* **DATASET CONTENT**
____________

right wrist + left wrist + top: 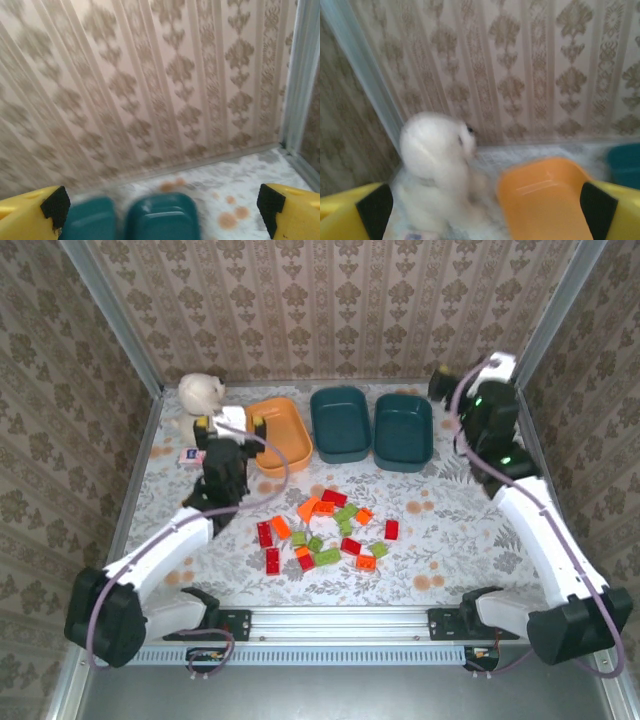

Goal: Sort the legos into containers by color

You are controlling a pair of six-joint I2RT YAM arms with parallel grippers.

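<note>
- We see the legos [325, 530] scattered loose in the middle of the table, a mix of red, orange and green bricks; none sits in a tub yet
- The cluster runs left to right across the table, and the single bricks lie at mixed angles
- Three tubs stand in a row along the far edge: the orange tub [280, 435] on the left, then a teal tub [340, 423] and a second teal tub [403, 430]; all look empty from above
- Left gripper [486, 210]: jaws spread wide with nothing between them, raised at the left end of the orange tub and aimed at the far wall, with a white plush toy [437, 160] just ahead
- Right gripper [163, 207]: jaws also wide apart and empty, up near the far right corner, looking over the teal tubs
- What matters for the next move: the bricks lie behind both sets of jaws, toward the near edge, so we judge either arm must pull back and tip down to reach one
- The left arm looks nearer the cluster, closest to the red bricks at its left end
</note>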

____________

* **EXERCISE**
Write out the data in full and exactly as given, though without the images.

* **WORKED SOLUTION**
right wrist + left wrist + top: 

Goal: Sort the legos into containers by color

You are controlling a pair of six-joint I2RT YAM arms with parallel grippers.

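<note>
- We see the legos [325, 530] scattered loose in the middle of the table, a mix of red, orange and green bricks; none sits in a tub yet
- The cluster runs left to right across the table, and the single bricks lie at mixed angles
- Three tubs stand in a row along the far edge: the orange tub [280, 435] on the left, then a teal tub [340, 423] and a second teal tub [403, 430]; all look empty from above
- Left gripper [486, 210]: jaws spread wide with nothing between them, raised at the left end of the orange tub and aimed at the far wall, with a white plush toy [437, 160] just ahead
- Right gripper [163, 207]: jaws also wide apart and empty, up near the far right corner, looking over the teal tubs
- What matters for the next move: the bricks lie behind both sets of jaws, toward the near edge, so we judge either arm must pull back and tip down to reach one
- The left arm looks nearer the cluster, closest to the red bricks at its left end
</note>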

The answer, as written, is complete.